As bleak as the facts may seem, Cooper remains optimistic. Since arriving at BMC in November of 2021, he has been working with his team on these and other initiatives to help close the gap for patients:

  1. Patient-provider communication. “We need to check our own biases. It’s harder to find living donors within communities of color, but it’s not impossible,” says Cooper. “We need to encourage patients to reach beyond family and tap into all of the different communities they are a part of — such as their school, church, and neighborhood.”
  2. Patient education and empowerment. Cooper is having his team rewrite the living donor application and other materials so patients and their families can easily understand living donation and its associated costs, dispel myths, and learn how to assign a “donor champion.”
  3. Partnership with primary care.
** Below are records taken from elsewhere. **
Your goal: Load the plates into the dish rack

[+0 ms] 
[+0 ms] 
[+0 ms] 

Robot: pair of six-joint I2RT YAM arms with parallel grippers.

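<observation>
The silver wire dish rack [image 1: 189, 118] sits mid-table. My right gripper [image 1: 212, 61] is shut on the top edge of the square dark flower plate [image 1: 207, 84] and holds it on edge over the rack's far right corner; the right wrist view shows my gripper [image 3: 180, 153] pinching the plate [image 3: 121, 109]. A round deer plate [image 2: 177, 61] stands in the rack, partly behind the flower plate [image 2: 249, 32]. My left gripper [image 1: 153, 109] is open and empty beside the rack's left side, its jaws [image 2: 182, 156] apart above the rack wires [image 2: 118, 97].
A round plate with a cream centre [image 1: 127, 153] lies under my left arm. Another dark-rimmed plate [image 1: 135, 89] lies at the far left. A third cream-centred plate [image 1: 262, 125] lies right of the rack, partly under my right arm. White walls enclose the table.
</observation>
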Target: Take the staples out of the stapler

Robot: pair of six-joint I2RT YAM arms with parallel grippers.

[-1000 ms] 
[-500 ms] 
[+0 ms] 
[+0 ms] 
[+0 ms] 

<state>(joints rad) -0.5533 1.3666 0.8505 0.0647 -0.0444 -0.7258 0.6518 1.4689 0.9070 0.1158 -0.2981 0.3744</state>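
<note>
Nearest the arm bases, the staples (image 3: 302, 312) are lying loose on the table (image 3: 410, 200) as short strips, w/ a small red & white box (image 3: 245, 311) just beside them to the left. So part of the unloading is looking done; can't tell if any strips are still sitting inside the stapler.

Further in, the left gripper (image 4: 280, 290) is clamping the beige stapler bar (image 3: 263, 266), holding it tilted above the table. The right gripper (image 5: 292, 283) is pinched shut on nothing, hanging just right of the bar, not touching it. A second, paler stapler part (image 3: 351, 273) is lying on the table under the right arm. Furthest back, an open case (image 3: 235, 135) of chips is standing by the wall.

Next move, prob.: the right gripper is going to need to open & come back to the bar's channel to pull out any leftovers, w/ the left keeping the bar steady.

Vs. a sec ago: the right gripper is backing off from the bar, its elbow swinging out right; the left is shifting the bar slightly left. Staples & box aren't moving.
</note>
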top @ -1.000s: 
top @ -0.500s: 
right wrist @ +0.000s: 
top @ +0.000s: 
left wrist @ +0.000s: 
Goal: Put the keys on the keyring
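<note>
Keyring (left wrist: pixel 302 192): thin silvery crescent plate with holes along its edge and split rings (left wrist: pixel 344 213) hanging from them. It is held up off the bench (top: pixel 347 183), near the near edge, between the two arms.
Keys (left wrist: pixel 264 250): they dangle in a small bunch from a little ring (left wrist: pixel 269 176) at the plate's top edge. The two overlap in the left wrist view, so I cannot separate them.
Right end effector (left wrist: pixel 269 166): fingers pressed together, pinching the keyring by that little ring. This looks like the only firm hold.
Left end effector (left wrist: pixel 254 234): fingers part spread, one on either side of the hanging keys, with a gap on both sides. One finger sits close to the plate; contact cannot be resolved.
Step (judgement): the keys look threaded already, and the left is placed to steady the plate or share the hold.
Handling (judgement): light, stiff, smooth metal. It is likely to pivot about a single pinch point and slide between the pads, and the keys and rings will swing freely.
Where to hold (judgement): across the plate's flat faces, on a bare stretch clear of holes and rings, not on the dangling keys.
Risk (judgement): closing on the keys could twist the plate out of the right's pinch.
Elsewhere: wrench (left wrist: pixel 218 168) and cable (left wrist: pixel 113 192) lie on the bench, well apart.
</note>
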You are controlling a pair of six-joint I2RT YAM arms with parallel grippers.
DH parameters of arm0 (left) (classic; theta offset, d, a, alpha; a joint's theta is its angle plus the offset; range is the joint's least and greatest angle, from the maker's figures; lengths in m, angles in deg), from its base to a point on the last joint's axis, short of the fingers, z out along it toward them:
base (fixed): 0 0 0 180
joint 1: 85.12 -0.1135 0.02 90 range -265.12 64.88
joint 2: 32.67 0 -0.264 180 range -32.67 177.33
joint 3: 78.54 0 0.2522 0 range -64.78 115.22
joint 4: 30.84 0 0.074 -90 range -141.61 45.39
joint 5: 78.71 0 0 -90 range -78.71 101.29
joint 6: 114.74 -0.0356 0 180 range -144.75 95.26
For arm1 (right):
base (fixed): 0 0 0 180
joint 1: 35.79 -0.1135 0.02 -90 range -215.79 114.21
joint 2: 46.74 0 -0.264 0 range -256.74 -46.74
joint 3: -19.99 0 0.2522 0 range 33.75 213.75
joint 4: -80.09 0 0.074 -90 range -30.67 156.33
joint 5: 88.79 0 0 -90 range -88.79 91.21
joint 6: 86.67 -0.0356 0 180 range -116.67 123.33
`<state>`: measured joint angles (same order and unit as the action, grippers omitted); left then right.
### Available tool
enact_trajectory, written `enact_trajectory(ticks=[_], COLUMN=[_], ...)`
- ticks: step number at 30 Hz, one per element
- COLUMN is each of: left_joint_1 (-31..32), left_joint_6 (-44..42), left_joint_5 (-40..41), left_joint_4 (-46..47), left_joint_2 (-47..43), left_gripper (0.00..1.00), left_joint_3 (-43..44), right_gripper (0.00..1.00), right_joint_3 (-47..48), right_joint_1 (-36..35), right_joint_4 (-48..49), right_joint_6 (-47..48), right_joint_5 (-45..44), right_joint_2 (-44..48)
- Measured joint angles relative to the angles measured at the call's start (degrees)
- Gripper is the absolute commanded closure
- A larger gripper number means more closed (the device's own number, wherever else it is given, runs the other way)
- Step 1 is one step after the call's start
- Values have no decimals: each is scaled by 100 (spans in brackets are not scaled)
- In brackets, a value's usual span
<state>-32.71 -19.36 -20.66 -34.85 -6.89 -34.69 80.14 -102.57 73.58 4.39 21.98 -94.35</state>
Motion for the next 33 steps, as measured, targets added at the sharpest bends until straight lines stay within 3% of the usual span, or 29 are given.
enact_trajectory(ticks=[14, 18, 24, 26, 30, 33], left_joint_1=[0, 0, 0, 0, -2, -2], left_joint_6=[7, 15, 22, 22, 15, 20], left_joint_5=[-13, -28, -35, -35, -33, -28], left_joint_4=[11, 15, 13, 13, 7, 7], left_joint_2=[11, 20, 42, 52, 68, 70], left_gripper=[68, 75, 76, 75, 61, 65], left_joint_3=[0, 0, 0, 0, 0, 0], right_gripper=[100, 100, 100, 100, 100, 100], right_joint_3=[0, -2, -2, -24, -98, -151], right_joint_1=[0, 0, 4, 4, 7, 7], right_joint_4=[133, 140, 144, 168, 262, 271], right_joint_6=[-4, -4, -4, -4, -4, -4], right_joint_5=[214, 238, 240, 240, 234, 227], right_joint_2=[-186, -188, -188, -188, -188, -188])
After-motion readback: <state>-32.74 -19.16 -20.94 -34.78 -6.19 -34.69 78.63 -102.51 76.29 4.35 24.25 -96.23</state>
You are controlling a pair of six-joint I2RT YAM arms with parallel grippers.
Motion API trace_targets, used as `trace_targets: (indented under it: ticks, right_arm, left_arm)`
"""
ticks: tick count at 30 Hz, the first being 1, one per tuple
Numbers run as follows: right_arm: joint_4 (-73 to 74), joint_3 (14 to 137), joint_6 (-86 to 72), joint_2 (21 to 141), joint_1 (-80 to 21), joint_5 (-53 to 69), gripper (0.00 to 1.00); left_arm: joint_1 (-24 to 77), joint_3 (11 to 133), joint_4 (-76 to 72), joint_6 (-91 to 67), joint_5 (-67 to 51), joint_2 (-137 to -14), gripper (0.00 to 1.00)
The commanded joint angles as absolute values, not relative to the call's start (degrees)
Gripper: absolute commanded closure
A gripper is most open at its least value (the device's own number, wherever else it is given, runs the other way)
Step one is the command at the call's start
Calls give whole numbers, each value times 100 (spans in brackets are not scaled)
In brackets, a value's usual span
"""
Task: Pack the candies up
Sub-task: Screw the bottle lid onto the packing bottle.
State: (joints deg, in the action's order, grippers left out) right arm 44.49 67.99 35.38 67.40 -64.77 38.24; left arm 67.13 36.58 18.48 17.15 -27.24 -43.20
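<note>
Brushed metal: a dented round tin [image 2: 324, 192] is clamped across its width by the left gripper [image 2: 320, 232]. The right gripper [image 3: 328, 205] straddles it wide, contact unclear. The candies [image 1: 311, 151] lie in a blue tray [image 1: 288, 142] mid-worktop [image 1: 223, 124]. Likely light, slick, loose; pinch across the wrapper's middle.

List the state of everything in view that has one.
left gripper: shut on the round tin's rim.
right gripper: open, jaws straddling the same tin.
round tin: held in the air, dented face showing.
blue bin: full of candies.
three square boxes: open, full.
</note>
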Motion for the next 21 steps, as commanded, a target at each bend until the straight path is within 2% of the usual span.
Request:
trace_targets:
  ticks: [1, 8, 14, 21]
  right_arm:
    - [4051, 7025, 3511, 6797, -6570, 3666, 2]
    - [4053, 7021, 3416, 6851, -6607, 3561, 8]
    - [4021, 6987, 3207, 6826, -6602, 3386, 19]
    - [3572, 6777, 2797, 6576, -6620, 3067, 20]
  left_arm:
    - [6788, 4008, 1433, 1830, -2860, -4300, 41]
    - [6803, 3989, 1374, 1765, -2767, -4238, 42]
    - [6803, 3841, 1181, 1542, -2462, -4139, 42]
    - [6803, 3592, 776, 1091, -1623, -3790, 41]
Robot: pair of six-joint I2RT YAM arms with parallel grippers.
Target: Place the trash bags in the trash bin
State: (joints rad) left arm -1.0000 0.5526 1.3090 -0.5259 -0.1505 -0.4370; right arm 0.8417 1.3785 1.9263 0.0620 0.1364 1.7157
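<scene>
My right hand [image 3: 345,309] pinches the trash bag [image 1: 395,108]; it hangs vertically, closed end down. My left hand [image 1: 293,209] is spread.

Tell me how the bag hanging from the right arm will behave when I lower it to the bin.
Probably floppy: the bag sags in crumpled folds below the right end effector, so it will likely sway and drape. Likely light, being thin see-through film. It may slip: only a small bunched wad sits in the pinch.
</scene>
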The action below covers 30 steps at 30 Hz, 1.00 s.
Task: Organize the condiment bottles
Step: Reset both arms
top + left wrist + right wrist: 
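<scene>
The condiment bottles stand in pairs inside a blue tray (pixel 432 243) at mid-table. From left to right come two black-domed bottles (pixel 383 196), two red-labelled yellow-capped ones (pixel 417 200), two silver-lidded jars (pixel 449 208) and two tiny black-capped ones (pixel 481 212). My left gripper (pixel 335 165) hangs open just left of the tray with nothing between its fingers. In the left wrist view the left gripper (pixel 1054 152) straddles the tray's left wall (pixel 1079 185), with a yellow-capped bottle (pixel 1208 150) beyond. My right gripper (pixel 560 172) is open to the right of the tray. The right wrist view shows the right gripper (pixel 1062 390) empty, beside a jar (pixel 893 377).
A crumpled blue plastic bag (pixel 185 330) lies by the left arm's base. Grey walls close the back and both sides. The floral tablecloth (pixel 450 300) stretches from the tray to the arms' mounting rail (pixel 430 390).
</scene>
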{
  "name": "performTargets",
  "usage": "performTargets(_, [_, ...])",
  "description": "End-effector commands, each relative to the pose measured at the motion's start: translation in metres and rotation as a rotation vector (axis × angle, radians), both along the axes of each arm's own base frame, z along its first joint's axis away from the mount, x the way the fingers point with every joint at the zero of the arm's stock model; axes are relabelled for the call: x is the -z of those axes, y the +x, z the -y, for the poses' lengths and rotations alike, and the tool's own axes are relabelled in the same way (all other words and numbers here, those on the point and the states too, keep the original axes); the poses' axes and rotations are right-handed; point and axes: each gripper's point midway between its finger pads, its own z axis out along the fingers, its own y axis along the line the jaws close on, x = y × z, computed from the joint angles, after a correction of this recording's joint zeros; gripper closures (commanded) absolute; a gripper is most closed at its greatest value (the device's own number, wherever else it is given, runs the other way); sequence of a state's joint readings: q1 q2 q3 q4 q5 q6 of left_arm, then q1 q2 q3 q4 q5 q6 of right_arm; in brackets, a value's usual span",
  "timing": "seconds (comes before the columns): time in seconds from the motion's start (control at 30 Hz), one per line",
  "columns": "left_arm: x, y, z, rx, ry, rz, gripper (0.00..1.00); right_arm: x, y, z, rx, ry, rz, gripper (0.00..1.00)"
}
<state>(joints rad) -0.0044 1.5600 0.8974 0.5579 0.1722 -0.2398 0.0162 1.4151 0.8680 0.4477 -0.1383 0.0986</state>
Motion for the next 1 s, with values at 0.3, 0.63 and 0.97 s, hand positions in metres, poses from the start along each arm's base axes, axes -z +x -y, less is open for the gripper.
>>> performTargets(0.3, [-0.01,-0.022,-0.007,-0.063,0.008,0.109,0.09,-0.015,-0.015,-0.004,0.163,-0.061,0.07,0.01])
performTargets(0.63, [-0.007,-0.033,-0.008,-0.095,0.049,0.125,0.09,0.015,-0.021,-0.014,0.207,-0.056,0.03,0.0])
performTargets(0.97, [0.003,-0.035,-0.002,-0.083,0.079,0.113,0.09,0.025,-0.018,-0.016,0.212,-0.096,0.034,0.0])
Cooper has already seen too many young patients come through BMC with advanced, untreated kidney disease. He plans to work with BMC’s emergency and primary care departments to offer screening events.
  4. Community outreach. In his experience, Cooper has found it effective for transplant coordinators to talk directly to people on dialysis. “There is a general sense of hopelessness at dialysis centers. By talking to patients about the real possibility of living donation, we offer them a path to hope.”  

Cooper believes taking these steps will help living donation become a more viable option for all his patients at BMC, giving them a better chance for a healthier future. “We are clinicians, and we are here to give our patients the best quality of healthcare they can get anywhere.”